[Dataset records]
━━━
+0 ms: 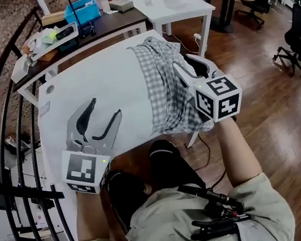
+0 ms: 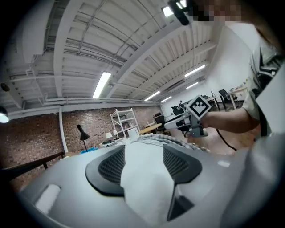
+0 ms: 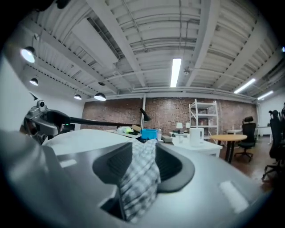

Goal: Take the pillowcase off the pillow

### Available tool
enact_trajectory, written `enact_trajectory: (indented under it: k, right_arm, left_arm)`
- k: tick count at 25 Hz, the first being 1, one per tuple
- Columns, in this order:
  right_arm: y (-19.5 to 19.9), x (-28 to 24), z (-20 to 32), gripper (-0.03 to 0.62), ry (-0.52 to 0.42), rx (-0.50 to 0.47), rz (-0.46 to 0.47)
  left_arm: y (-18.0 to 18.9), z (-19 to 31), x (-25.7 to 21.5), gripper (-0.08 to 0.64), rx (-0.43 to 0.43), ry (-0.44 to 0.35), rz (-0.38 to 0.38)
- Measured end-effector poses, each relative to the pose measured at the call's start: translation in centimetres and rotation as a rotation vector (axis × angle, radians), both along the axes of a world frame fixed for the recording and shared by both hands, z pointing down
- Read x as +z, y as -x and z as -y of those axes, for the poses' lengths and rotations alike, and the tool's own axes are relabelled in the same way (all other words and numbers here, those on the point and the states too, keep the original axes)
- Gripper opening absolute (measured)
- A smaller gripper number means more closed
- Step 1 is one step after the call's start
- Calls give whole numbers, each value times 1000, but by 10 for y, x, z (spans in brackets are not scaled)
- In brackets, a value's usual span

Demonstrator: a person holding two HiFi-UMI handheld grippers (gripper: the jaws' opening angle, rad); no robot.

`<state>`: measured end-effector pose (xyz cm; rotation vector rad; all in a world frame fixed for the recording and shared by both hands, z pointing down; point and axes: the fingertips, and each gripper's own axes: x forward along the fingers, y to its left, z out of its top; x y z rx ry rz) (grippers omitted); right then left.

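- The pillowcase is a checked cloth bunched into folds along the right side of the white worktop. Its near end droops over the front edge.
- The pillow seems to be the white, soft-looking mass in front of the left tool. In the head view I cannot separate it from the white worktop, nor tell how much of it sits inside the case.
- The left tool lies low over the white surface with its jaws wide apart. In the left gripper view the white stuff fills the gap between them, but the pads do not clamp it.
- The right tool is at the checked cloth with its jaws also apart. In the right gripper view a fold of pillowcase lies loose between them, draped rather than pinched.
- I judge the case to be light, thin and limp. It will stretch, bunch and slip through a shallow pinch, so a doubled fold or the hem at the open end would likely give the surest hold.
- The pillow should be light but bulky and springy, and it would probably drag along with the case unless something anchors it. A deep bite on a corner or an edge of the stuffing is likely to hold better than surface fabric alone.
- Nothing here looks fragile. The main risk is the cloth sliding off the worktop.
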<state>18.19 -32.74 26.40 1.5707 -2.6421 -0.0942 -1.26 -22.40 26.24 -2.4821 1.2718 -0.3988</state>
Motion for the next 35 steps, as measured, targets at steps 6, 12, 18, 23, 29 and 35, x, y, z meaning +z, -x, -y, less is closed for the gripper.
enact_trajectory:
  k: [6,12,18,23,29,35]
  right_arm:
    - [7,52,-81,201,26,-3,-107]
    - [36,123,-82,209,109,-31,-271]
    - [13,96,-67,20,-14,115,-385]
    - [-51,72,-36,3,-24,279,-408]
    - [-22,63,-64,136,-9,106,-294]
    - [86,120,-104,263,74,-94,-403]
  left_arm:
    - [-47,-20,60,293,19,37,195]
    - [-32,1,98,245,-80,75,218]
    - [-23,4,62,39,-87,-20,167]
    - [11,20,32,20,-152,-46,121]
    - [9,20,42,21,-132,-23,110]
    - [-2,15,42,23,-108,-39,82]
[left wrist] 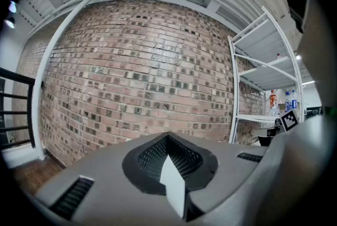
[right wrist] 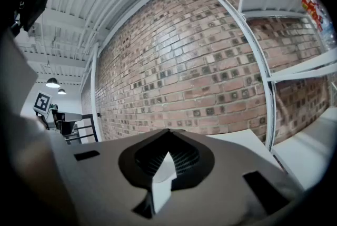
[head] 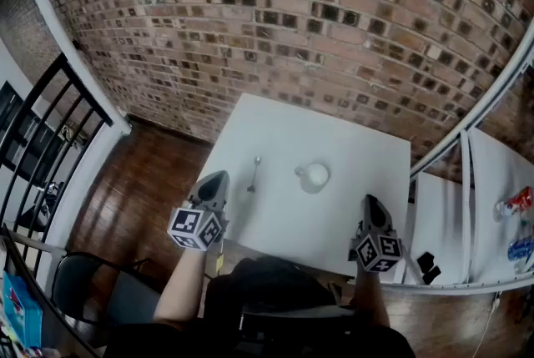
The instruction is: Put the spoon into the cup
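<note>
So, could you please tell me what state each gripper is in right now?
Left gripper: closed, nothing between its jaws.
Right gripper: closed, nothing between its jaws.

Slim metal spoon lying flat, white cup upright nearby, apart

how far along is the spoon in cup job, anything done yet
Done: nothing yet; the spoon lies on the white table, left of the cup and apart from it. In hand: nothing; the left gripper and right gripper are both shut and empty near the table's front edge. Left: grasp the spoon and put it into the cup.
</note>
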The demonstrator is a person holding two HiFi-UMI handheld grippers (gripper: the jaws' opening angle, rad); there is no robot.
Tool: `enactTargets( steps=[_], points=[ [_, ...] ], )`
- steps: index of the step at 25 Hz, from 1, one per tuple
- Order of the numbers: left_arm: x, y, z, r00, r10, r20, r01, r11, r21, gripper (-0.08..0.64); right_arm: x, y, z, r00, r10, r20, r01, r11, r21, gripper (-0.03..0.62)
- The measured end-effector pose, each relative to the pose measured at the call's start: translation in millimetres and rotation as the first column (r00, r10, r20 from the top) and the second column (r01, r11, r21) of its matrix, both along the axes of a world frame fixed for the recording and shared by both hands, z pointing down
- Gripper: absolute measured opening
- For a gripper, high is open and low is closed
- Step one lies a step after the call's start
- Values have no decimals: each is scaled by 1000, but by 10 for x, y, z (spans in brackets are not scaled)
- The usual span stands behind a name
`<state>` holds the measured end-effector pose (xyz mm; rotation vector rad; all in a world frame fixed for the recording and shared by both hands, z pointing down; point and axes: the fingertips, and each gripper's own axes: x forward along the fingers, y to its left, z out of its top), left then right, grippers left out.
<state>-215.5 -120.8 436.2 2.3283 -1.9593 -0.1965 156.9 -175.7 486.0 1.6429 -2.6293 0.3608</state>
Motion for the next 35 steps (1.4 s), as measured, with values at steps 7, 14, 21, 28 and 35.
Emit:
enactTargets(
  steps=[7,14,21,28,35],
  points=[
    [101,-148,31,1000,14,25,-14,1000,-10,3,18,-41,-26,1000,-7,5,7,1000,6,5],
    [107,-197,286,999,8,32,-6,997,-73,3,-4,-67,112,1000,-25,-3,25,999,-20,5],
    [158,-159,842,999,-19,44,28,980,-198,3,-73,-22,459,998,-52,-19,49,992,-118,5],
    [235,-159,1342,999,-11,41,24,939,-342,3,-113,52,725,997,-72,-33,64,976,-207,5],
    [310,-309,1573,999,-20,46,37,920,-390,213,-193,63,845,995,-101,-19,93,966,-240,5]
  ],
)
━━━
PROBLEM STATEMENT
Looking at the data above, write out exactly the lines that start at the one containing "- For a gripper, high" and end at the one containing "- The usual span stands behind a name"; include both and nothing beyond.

ANSWER BELOW
- For a gripper, high is open and low is closed
- Step one lies a step after the call's start
- Values have no decimals: each is scaled by 1000, but by 10 for x, y, z (spans in brackets are not scaled)
- The usual span stands behind a name

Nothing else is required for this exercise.